Di sela menghadiri pengukuhan Wakil Ketua MA Prof. Dr. H. Mohammad Saleh, S.H., M.H. sebagai Guru Besar Ilmu Hukum Universitas Airlangga (Unair), Wakil Ketua MKD Junimart Girsang mengaku sempat terkecoh dengan SN dalam pertemuan MKD dengan SN yang tertutup.
"Kita semua terkecoh, katanya pertemuan harus tertutup karena apa yang disampaikan ada rahasia negara, nyatanya rahasia negara itu tidak ada. Oleh karena itu, pertemuan MKD dengan saksi Menko Polhukam Luhut Binsar Panjaitan dan Muhammad Riza Chalid pada hari Senin (14/12) akan dibuka," katanya.

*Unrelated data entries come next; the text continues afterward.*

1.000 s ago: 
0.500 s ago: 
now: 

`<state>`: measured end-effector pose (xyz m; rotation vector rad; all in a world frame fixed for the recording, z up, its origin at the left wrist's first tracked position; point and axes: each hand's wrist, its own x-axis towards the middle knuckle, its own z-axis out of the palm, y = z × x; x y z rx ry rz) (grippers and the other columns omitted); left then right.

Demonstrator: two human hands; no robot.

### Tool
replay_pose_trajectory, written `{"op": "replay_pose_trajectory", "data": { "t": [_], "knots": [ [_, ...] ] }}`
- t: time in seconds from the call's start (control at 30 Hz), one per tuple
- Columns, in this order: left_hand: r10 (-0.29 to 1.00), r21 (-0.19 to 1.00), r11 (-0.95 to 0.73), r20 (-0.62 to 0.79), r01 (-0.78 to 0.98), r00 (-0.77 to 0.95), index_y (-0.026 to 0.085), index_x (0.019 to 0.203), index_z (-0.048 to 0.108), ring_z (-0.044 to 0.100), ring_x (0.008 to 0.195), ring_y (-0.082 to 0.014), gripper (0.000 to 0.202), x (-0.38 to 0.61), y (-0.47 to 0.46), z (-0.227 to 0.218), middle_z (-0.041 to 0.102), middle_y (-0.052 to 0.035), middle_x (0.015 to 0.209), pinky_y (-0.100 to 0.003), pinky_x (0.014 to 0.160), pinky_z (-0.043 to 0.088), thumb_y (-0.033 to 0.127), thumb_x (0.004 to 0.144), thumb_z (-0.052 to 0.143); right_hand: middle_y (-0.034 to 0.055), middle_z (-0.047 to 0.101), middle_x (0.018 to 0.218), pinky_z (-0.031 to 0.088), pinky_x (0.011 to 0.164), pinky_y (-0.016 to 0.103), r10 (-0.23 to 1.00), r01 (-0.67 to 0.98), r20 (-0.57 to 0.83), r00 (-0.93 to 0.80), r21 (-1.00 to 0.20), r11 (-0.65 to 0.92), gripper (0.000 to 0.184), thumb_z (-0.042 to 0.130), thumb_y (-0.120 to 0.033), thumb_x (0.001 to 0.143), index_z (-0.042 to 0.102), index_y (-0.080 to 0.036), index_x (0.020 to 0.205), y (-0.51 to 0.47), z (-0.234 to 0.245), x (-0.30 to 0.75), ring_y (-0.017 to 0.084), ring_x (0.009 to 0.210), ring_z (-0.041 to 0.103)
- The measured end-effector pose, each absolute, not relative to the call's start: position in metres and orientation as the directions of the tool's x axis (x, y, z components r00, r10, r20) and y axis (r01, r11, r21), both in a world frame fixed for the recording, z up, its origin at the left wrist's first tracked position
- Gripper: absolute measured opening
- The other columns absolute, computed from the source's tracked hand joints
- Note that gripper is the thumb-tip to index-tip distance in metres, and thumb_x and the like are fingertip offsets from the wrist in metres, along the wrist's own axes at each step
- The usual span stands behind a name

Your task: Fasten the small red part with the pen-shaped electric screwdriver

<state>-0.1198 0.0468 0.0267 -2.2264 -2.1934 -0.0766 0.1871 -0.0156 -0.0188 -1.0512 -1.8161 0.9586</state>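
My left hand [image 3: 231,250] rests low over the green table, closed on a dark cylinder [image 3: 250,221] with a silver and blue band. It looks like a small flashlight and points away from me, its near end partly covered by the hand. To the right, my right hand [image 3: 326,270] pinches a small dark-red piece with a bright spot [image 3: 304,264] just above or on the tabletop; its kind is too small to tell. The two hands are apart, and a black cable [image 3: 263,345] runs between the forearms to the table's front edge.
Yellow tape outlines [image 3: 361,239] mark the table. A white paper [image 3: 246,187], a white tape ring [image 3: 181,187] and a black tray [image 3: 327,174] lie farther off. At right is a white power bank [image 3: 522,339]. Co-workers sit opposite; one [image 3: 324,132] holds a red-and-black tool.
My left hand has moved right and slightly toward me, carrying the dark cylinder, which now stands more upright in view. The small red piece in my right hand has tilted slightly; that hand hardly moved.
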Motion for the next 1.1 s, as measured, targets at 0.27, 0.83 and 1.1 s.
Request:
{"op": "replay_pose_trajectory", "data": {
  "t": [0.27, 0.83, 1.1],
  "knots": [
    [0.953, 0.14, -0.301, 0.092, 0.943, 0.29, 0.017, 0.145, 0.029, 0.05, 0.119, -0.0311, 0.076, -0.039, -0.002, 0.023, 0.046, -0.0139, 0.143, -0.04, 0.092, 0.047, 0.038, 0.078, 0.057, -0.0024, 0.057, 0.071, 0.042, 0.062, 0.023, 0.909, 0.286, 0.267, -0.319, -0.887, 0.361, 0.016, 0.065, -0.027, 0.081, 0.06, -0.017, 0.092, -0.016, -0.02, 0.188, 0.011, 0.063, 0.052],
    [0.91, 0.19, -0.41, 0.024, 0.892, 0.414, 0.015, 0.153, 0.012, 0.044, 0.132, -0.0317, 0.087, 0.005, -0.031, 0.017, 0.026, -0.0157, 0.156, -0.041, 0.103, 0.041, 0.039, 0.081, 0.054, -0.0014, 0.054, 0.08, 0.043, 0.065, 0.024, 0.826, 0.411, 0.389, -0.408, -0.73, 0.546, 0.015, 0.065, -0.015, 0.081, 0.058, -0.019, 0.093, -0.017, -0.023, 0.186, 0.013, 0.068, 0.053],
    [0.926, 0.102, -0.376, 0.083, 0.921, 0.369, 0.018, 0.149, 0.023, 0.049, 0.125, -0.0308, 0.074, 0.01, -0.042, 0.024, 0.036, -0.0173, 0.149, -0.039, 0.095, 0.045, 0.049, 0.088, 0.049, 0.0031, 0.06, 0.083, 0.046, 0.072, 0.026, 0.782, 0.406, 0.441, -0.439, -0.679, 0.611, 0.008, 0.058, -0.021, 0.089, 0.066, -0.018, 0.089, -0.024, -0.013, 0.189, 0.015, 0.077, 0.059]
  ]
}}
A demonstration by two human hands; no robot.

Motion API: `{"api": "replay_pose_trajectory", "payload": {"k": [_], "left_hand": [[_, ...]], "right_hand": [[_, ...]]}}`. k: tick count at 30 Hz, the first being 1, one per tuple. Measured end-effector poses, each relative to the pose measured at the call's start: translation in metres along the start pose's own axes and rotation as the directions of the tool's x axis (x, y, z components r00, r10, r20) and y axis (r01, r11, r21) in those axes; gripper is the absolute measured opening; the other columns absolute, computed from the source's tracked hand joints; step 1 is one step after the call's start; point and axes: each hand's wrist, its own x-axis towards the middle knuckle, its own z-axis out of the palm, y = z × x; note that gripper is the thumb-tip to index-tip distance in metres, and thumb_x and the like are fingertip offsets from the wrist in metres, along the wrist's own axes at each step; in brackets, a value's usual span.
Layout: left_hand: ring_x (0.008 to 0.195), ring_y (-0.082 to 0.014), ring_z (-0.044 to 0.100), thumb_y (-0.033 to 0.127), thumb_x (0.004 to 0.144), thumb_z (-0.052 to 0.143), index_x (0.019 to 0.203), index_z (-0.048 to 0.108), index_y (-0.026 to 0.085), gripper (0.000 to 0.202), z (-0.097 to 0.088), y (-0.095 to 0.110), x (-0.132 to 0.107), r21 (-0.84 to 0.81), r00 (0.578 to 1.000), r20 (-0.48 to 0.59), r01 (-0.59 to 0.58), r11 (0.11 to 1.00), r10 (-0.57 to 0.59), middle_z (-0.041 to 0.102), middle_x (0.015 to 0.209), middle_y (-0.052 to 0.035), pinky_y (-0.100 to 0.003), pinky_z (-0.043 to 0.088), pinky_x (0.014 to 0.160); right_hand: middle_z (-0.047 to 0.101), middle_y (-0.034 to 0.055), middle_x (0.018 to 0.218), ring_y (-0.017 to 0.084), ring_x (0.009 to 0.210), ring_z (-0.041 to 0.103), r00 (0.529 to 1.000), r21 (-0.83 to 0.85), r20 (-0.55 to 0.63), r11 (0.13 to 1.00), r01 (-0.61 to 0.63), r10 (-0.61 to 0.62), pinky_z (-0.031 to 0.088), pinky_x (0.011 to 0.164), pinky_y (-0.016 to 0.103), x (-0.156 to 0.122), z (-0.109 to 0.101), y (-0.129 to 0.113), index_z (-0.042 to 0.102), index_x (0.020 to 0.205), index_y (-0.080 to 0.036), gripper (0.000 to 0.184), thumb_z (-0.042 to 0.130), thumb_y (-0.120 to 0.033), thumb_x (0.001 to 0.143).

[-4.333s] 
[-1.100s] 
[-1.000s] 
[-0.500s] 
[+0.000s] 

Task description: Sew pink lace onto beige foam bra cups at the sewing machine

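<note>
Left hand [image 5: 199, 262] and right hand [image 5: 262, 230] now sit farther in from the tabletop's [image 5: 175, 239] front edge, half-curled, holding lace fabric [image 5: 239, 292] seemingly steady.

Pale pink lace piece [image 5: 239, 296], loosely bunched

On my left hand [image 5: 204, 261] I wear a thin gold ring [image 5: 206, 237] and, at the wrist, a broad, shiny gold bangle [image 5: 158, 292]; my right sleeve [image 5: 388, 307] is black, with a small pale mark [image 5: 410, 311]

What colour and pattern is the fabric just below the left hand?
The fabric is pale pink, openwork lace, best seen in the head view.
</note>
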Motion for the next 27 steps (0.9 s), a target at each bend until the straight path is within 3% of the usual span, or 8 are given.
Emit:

Menurut politikus PDI Perjuangan itu, pertemuan dengan M. Riza pada hari Senin (14/12) pukul 10.00 WIB dan dengan Luhut Binsar pada hari Senin (14/12) pukul 13.00 WIB itu akan menunjukkan bobot pelanggaran oleh SN itu, apakah ringan, sedang, atau berat.
"Oleh karena itu, pertemuan dengan Riza dan Luhut itu harus dibuka (dibuat terbuka) karena kami adalah wakil rakyat dan Gedung DPR adalah rumah rakyat. Oleh karena itu, rakyat harus tahu, itu juga dapat menjadi kesempatan bagi kami untuk laporan kepada rakyat," katanya.
Junimart Girsang menilai pemanggilan Riza itu penting karena yang bersangkutan paling tahu anatomi pertemuan itu, apalagi dalam rekaman pertemuan tampak Riza yang paling dominan berbicara. Oleh karena itu, yang bersangkutan harus menjelaskan semuanya kepada publik.
"Saya tidak menyalahkan kalau rekaman oleh Maroef Sjamsuddin (Presdir PT Freeport) itu diserahkan ke Kejakgung, tetapi saya menyesalkan penyerahan itu karena Kejakgung tidak meminta rekaman itu sehingga patut dipertanyakan apa motif Makroef Sjamsuddin," katanya.
Apalagi, saat ini berkembang sinyalemen bahwa rekaman itu ada tiga yang durasi waktunya berbeda.
"Saya duga ada yang diedit, termasuk rekaman di Kejagung itu. Oleh karena itu, saya kira tidak perlu ada penyerahan ke Kejakgung, tetapi cukup pemeriksaan forensik terhadap rekaman itu," katanya.
Mengapresiasi orasi ilmiah Prof. Mohammad Saleh dalam pengukuhan sebagai Guru Besar Unair itu, Junimart Girsang menilai pandangan Prof. Saleh akan memberi warna baru dalam ilmu hukum dan menambah wawasan.
Dalam orasinya, Prof. Mohammad Saleh mengatakan bahwa peradilan sering kali menetapkan dua putusan berbeda untuk objek yang sama karena ada dua pihak yang sama-sama mengadu dengan tempat pengaduan yang berbeda.
"Kalau beda putusan, eksekusi putusan akan sulit dilaksanakan. Oleh karena itu, solusinya adalah ajukan PK ke MA, atau minta petunjuk MA sesuai dengan SEMA Nomor 1/1996 tentang peradilan mana yang berhak sehingga tidak perlu ada dua putusan untuk objek yang sama," katanya.
Sementara itu, Rektor Unair Prof M. Nasih menilai pandangan Prof. Saleh akan memberi kontribusi pada tegaknya hukum di Indonesia. "Kalau hukum tegak, Indonesia akan jaya," katanya.